**THE PROBLEM:** Pull each line holding "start" out of the entries below.

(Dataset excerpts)
********************

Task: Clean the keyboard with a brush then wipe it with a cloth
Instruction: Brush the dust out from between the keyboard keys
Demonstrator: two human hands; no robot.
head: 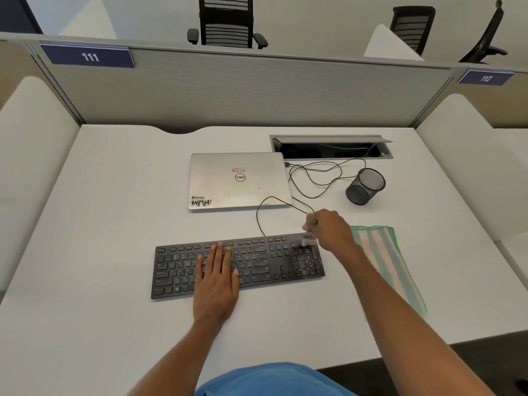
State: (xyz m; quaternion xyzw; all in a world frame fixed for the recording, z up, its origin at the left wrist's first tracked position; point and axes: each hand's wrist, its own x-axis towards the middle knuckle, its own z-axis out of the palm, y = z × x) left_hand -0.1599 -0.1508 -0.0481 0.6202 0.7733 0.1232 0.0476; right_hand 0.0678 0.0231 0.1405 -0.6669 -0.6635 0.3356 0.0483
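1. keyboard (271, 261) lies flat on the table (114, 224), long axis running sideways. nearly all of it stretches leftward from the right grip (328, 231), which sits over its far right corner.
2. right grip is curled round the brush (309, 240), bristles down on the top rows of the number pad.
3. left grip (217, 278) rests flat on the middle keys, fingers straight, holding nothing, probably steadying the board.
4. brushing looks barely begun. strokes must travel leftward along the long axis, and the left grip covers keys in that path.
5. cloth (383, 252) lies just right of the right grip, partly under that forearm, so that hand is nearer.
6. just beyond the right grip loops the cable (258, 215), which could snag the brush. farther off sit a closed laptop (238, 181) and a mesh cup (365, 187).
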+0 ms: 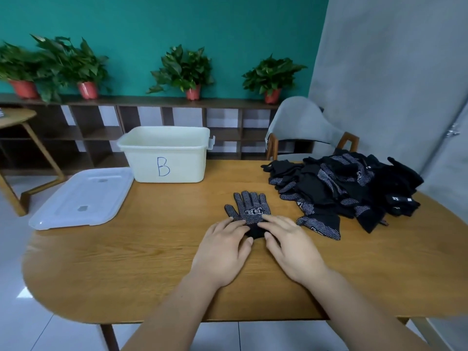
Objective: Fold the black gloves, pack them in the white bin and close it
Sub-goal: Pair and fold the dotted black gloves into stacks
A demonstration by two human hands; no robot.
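Note:
One black glove (249,207) with white dots and a white label lies flat on the wooden table (141,262), fingers pointing away from me. My left hand (224,252) and my right hand (291,249) rest side by side on its cuff end, fingers laid flat over the fabric. The cuff is mostly hidden under them. A heap of more black gloves (347,188) lies to the right. The white bin (166,154), marked with a blue B, stands open at the table's back. Its white lid (81,198) lies flat to the left of it.
A grey chair (304,127) stands behind the table's right end. A dark shelf (141,122) with several potted plants (183,69) runs along the teal wall. A second wooden table (17,117) shows at the far left. A grey curtain (395,72) hangs at right.

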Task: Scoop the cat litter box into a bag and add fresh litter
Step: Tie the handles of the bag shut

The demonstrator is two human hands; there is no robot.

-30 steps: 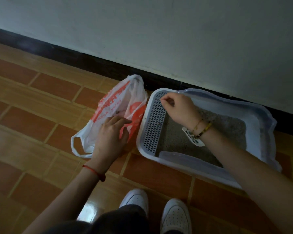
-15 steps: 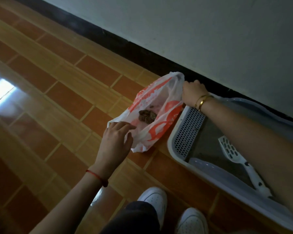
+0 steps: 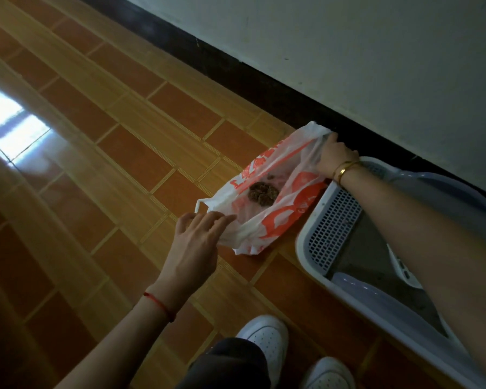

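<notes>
A white and orange plastic bag [image 3: 281, 217] lies open on the tiled floor, with dark brown clumps [image 3: 263, 190] inside it. My right hand [image 3: 335, 158] grips the bag's far edge by the wall. At the near edge, my left hand [image 3: 197, 237] pinches the bag with its fingertips. To the right stands the pale litter box [image 3: 331, 220], with a perforated step and grey litter. My right forearm hides most of a white scoop [image 3: 404, 272] lying in the box.
A white wall with a black skirting board [image 3: 236, 68] runs behind the bag and box. My two white shoes [image 3: 267, 341] stand on the floor just in front of the box. Open orange and tan tiled floor [image 3: 96, 164] stretches to the left.
My right hand left the scoop in the litter box and took hold of the bag's far edge. The bag has been pulled open, showing the clumps. The view swung left.
</notes>
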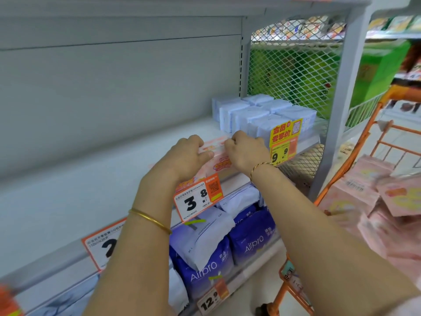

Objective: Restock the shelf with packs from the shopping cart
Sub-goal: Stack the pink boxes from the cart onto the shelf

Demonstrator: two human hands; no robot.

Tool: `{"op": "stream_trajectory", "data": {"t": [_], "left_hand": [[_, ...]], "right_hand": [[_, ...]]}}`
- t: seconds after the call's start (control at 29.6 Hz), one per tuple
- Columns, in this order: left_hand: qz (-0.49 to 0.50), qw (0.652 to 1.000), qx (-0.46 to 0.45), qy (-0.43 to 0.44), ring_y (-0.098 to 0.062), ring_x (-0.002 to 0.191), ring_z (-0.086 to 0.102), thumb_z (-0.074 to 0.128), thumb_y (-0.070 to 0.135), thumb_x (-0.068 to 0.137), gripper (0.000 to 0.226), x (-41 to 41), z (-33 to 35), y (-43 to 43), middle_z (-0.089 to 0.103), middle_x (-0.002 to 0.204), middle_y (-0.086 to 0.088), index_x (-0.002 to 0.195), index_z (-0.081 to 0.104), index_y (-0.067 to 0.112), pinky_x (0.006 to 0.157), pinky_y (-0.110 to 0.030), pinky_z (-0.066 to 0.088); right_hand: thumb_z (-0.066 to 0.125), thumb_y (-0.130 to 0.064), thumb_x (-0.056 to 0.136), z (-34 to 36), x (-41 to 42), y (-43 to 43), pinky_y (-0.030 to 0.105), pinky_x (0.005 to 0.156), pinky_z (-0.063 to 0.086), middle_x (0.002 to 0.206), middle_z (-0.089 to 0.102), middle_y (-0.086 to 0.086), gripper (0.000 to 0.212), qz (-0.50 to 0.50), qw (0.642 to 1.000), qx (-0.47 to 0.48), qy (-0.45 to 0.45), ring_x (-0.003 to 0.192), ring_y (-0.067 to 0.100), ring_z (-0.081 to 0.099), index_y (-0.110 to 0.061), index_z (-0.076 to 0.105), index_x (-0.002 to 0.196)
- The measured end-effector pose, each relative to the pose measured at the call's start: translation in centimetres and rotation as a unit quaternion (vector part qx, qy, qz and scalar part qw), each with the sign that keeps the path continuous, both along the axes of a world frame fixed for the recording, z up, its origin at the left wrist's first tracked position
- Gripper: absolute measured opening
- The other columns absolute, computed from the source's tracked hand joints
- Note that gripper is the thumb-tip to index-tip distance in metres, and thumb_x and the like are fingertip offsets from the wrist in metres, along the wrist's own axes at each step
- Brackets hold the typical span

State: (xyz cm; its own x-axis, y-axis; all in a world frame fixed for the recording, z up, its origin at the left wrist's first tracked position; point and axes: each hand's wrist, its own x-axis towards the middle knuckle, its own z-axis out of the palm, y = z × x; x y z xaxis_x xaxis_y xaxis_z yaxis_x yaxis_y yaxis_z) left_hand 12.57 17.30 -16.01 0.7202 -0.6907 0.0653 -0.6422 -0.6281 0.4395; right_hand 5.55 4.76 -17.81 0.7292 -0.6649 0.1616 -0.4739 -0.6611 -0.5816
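both hands are on one pink pack (219, 158) right at the front edge of the middle shelf (102, 185). left hand (189, 156) grips its left end and right hand (247, 151) grips the right end, fingers curled over the top on both sides. the pack sits just left of the stack of pale blue packs (262, 115) lined up at the shelf's right end, close, but can't tell if it's touching them. a yellow price tag (284, 142) hangs off the edge by the right hand, and an orange 3.8 tag (198, 198) sits just under the wrists. the orange shopping cart (344, 160) is off to the right with pink packs (362, 197) piled in it. purple airpro bags (248, 238) fill the shelf below.
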Motion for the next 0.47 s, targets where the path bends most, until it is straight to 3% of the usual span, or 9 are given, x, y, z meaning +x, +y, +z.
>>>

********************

**ANSWER TO THIS EXERCISE:**
- t: seconds after the call's start (control at 29.6 Hz), one per tuple
- The measured end-effector pose, each relative to the pose measured at the call's start: translation in centimetres and rotation as a unit quaternion (vector part qx, qy, qz and scalar part qw), each with the sign that keeps the path continuous, both along the axes of a world frame fixed for the recording, z up, its origin at the left wrist's first tracked position

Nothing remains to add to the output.